▸ **TASK**:
Going through the data below, find how many lines include the word "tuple", and reply with that number alone.

Segment Start: RECORD EXCERPTS

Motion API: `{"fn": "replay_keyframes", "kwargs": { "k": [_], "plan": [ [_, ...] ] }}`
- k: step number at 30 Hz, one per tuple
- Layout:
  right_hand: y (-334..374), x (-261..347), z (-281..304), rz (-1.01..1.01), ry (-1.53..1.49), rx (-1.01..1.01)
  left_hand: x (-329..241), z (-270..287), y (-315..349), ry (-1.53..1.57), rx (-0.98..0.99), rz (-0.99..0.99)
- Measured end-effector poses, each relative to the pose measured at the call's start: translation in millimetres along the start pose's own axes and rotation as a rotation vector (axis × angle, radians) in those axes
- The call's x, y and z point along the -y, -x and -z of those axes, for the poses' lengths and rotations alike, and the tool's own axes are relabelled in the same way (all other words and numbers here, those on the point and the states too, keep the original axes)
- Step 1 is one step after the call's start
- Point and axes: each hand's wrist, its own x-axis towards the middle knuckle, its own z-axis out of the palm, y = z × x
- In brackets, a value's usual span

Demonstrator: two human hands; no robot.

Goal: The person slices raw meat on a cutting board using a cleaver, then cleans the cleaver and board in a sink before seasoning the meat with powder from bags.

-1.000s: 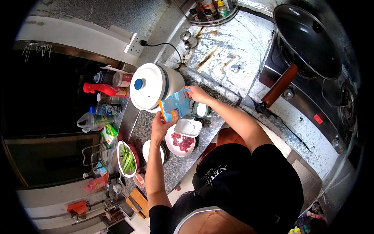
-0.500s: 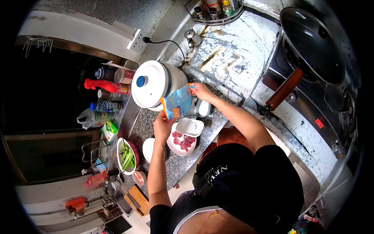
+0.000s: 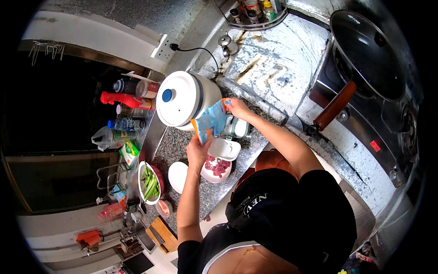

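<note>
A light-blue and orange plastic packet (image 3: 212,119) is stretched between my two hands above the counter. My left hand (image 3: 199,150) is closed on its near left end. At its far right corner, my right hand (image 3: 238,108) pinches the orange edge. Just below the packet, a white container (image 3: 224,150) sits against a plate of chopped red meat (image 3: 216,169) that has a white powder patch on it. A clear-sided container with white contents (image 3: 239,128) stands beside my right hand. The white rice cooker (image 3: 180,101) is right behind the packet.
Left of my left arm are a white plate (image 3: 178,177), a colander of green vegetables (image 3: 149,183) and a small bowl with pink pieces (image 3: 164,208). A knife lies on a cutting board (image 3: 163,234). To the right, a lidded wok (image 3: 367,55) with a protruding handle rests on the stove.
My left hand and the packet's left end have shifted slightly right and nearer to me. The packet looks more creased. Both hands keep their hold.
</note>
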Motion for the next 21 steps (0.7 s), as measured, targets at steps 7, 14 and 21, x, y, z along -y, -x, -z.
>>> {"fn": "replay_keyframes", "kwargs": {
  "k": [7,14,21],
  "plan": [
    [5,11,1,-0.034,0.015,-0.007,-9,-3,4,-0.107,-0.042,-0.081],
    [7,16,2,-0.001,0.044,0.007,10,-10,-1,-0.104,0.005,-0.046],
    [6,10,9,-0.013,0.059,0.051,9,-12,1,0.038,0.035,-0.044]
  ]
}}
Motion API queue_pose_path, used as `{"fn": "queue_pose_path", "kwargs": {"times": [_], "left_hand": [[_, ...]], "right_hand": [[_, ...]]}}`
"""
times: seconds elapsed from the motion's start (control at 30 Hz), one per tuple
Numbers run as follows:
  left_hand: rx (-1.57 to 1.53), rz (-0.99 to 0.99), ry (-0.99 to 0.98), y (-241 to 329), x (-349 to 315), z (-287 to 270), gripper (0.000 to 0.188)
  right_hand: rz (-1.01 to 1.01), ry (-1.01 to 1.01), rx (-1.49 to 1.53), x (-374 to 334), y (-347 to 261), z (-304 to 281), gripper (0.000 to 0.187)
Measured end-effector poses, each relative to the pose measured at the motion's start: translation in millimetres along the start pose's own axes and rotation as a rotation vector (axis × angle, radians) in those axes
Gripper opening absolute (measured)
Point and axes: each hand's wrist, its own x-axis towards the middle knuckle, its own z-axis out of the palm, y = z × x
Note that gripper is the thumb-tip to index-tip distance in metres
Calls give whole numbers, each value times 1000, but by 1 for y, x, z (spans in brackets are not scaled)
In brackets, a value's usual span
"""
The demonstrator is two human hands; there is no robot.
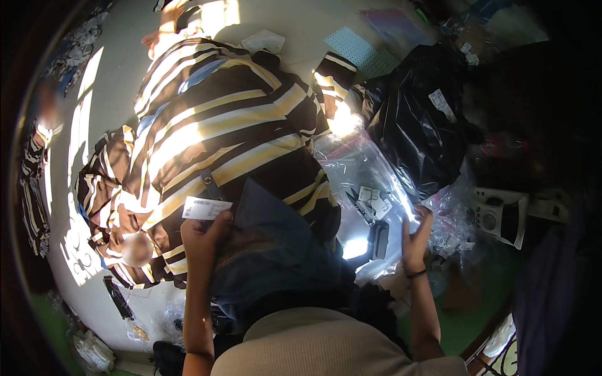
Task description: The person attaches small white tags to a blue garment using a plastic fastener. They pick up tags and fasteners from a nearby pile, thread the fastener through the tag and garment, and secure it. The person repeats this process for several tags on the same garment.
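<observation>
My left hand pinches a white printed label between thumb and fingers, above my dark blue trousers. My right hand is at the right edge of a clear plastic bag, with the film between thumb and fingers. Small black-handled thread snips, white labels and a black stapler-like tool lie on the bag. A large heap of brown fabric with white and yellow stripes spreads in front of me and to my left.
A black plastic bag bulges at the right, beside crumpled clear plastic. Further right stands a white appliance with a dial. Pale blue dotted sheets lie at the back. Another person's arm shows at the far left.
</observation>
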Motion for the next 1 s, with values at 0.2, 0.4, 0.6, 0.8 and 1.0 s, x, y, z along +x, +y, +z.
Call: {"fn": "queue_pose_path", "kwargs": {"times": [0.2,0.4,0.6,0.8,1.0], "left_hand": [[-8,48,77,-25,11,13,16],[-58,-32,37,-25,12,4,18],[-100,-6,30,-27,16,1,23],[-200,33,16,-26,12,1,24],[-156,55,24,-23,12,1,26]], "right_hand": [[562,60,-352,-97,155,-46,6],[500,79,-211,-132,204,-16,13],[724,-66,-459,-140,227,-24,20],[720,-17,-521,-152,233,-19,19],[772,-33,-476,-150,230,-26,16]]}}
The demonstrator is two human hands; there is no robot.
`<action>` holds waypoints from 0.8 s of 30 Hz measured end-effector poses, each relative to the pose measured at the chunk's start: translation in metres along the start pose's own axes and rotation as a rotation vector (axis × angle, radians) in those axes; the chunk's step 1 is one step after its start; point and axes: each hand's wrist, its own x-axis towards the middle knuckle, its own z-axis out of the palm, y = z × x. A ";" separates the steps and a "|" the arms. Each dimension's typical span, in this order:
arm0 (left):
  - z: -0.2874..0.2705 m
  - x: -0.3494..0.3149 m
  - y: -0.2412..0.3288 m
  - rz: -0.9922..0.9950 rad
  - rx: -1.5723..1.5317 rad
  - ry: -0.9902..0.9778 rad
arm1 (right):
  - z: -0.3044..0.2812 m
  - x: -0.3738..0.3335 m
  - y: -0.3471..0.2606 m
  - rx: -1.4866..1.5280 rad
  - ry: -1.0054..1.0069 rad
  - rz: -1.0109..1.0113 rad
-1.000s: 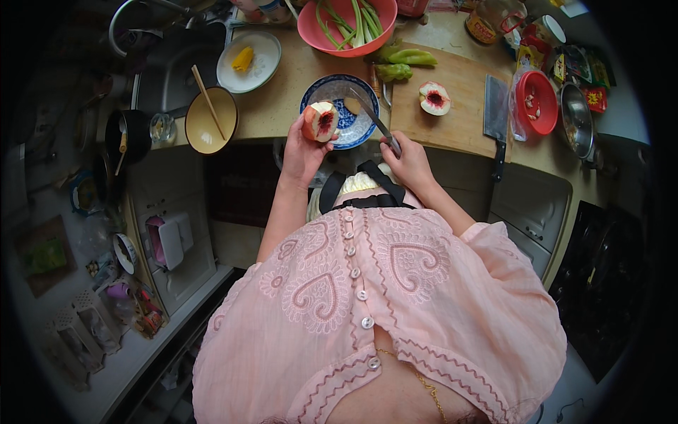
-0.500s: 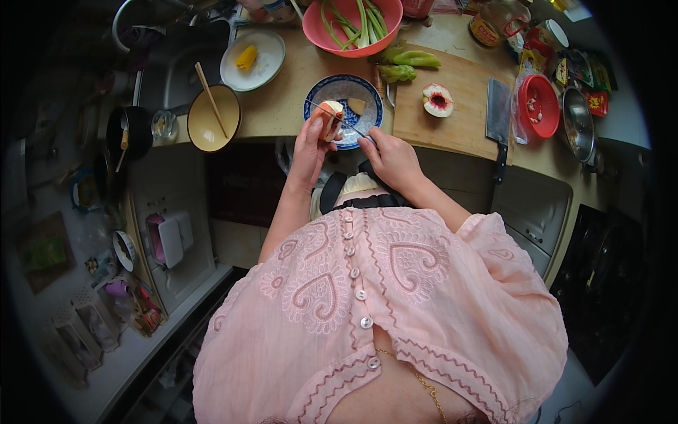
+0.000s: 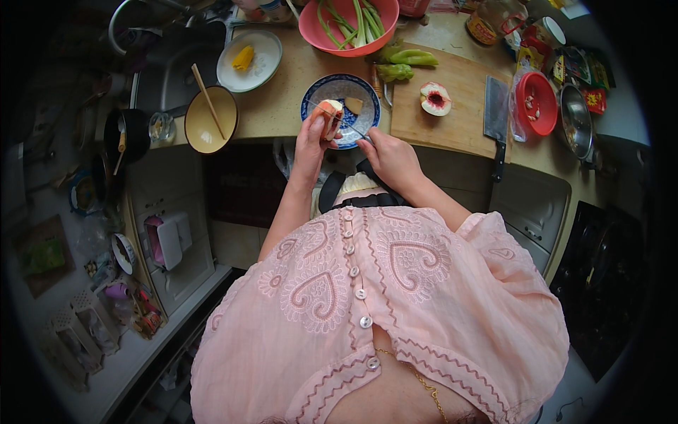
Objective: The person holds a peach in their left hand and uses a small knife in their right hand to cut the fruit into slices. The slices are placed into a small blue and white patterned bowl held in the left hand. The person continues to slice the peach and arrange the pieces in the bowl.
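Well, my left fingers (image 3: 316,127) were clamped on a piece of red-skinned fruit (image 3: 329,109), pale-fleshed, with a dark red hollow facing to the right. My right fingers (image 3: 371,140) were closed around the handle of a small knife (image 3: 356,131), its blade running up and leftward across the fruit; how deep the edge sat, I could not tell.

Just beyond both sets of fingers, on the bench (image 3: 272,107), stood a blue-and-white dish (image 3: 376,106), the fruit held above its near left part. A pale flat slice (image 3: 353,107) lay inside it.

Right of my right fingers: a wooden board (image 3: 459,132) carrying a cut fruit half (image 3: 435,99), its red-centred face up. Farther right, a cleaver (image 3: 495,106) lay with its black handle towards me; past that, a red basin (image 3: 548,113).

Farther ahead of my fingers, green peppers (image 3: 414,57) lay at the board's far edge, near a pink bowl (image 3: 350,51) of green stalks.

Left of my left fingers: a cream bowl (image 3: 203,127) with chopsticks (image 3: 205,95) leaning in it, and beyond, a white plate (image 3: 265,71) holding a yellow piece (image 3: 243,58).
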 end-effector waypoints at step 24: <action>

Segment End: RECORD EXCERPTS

▸ **SOLUTION**:
2